Korespondencja z Ramallah
Spotykamy się w poniedziałek w siedzibie Palestyńskiego Stowarzyszenia Pomocy Medycznej w północnej części Ramallah na Zachodnim Brzegu Jordanu, miasta pełniącego funkcję stolicy Autonomii Palestyńskiej. W linii prostej do Gazy jest stąd niewiele ponad 80 kilometrów.

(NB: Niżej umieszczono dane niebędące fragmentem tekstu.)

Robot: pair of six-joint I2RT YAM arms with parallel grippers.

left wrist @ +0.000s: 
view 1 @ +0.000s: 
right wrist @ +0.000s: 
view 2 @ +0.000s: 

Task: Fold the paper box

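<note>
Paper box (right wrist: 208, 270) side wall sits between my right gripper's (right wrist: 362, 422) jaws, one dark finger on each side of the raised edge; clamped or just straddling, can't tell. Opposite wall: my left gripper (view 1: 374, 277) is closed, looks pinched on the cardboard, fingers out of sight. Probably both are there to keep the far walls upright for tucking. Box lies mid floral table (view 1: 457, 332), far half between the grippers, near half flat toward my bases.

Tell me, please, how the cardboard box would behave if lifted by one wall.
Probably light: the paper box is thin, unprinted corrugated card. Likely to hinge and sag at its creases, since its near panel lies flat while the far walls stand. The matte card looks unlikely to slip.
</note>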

- Gazę oglądam nie tylko w telewizji. Mam codzienne raporty od każdego z naszych 17 zespołów. Są przerażające. Szpitale są całkowicie oblężone, nie mają paliwa, nie mają prądu. Z raportu, który dostałem dzisiaj rano wynika, że sześcioro niemowląt zmarło w szpitalu Szifa, bo musiały być wyjęte z inkubatorów z powodu bombardowań i braku tlenu, prądu. Dziewięć osób zmarło na oddziale intensywnej terapii, bo nie było medycznej opieki - opowiada Mustafa Barguti. Jest lekarzem, wciąż czynnym w swojej specjalności - kardiologii. Ale od lat aktywnie zajmuje się też polityką i często pojawia się w zachodnich mediach, przedstawiając palestyński punkt widzenia.
Mustafa Barguti
Nie jest związany ani z Hamasem, uważanym na Zachodzie za organizację terrorystyczną, ani z Fatahem, rywalem Hamasu rządzącym na Zachodnim Brzegu (Hamas władał w Gazie). Barguti stoi na czele partii Palestyńska Inicjatywa Narodowa - miejscowej Trzeciej Drogi.